Basic Principles
AIR CONDITIONINGVehicle air conditioning is the cooling or refrigeration of the air in the passenger compartment. Refrigeration is accomplished by making practical use of three laws of nature. These laws of nature and their practical application are as follows:
- heat transfer
- latent heat of vaporization
- effect of pressure on boiling or condensation
Heat Transfer
The principles of heat transfer are:
- heat always flows from hot to cold.
- the rate of heat transfer will increase as the difference in temperature between two objects increases.
- the mass of an object remains the same regardless of its heat content.
For example, heat flows from a pan of hot water to the cooler air around it.
Cold objects have less heat than hot objects of the same mass. To make an object colder, remove heat; to make it hotter, add heat.
In order to determine the amount of heat that transfers from one substance to another. a definite standard of measurement called the British Thermal Unit (BTU) is used. One BTU is the amount of heat required to raise the temperature of 0.45kg (1.0 lb.) of water 0.55°c(1.0°F). For example, 180 BTUs of heat must be:
- added to 0.45kg (1.0 lb) of water to increase its temperature from 0°C(32°F) to 100°C(212°F)
- removed from 0.45 kg (1.0 lb) of water to decrease its temperature from 100°C (212°F) to 0°C (32°F)
Latent Heat of Vaporization
Everything is composed of matter, and matter exists in one of these states:
- solid,
- liquid,
- vapor.
When a liquid boils (changes to a vapor), it absorbs heat without raising the temperature of the resulting vapor. When the vapor condenses (changes back to a liquid), it gives off heat without lowering the temperature of the resulting liquid.
For example, 0.45kg (1.0 lb) of water, still liquid but at a temperature of 100°C (212 °F):
- will absorb 970 BTUs of heat in changing to a vapor.
- will remain at 100°C (212 °F) even after changing to a vapor.
- absorbs more than five times the amount of heat when changing to a vapor than it can as just a liquid.
Conversely, the vapor will give off 970 BTUs in condensing back to water.
This absorption of heat with no change in temperature is known as the latent heat of vaporization and is the basic principle of all refrigeration systems.
For a liquid to be a good refrigerant it must:
- absorb heat when vaporizing.
- have a boiling point lower than the substance to be cooled.
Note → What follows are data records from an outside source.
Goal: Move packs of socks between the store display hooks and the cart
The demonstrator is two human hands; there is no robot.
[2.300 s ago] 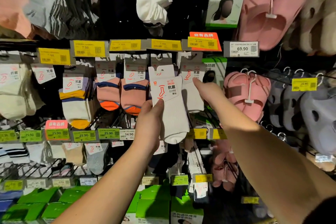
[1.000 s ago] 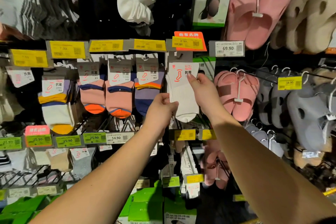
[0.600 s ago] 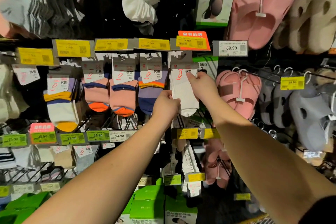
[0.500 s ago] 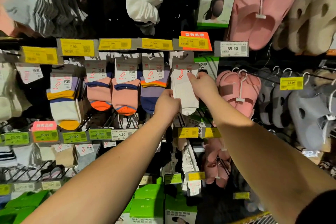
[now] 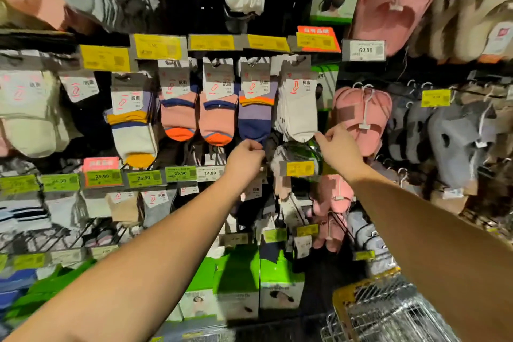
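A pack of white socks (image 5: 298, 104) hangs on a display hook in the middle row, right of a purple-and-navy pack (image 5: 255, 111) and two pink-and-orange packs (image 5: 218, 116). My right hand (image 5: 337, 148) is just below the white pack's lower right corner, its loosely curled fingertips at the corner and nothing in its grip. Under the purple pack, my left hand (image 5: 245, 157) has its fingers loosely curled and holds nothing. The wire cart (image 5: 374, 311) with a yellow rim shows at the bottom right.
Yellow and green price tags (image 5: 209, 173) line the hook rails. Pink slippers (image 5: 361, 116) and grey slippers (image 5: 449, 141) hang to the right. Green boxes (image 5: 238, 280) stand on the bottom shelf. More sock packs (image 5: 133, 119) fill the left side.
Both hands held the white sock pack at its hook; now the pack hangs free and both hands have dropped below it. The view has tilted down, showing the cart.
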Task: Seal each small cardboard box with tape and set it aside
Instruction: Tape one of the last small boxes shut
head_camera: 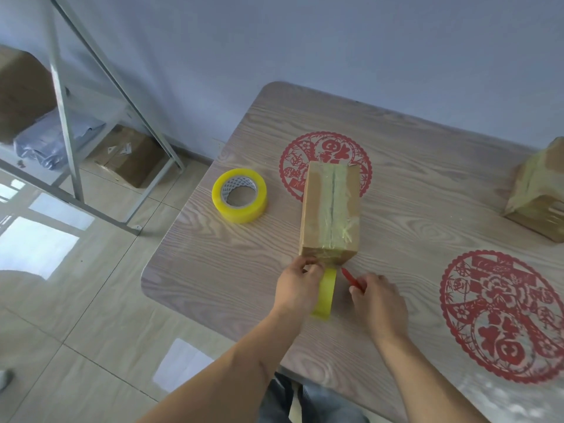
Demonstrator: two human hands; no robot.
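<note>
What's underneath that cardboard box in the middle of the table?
The cardboard box sits on the table, partly over a red papercut decoration; its rim shows on both sides and behind. The covered part and anything else beneath are hidden.

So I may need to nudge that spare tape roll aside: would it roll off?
Probably not: the tape roll lies flat on the table, so it should slide. It looks thick and fairly heavy. Tipped on edge, it would likely roll.
</note>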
Refrigerant R-134a is the liquid most commonly used in automotive air conditioning systems because it boils at -26°C (-15 °F) below zero in an open container. This is well below passenger compartment temperatures and, in vaporizing, will absorb tremendous amounts of heat without getting any warmer itself.
Effect of Pressure on Boiling or Condensation
Changing the pressure on a liquid or vapor changes the boiling point. Increasing pressure increases the boiling point. Decreasing pressure decreases the boiling point.
Another effect of compression is an increase in temperature even though heat has not been added. For example, if refrigerant R-134a vapor is compressed from 206 kPa (30 psi) to 1206 kPa (175 psi) the vapor temperature will increase from 0°C(32°F) to 54°C(130°F). But the boiling/condensation point is also increased.
It is important to understand that the effect of higher pressure:
- does not involve any increase in the heat contained in the vapor
- causes the refrigerant to condense into a liquid at this new higher temperature when heat is removed
As the heat leaves the refrigerant, it condenses back to a liquid without changing temperature. This is latent heat of vaporization in reverse:
- The heat that the refrigerant absorbed in changing
- from a liquid to a vapor is being removed.
- The refrigerant is changing back to a liquid.
Because this change is happening at a higher pressure, the temperature is also higher. However, the basic principle is the same-the temperature of the refrigerant will not decrease until all of the vapor has condensed into liquid.
It may seem difficult to understand how heat can be transferred from a comparatively cooler vehicle passenger compartment to the hot outside air. The answer lies in the difference between the refrigerant pressure that exists in the A/C evaporator core and the pressure that exists in the A/C condenser core:
- In the A/C evaporator core, the compressor suction reduces the pressure and the boiling point below the temperature of the passenger compartment. Thus, heat transfers from the passenger compartment to the boiling refrigerant.
- In the A/C condenser core, the A/C compressor raises the condensation point above the temperature of the outside air. Thus, the heat transfers from the condensing refrigerant to the outside air.
The A/C evaporator core orifice and the A/C compressor simply create pressure conditions that permit the laws of nature to function.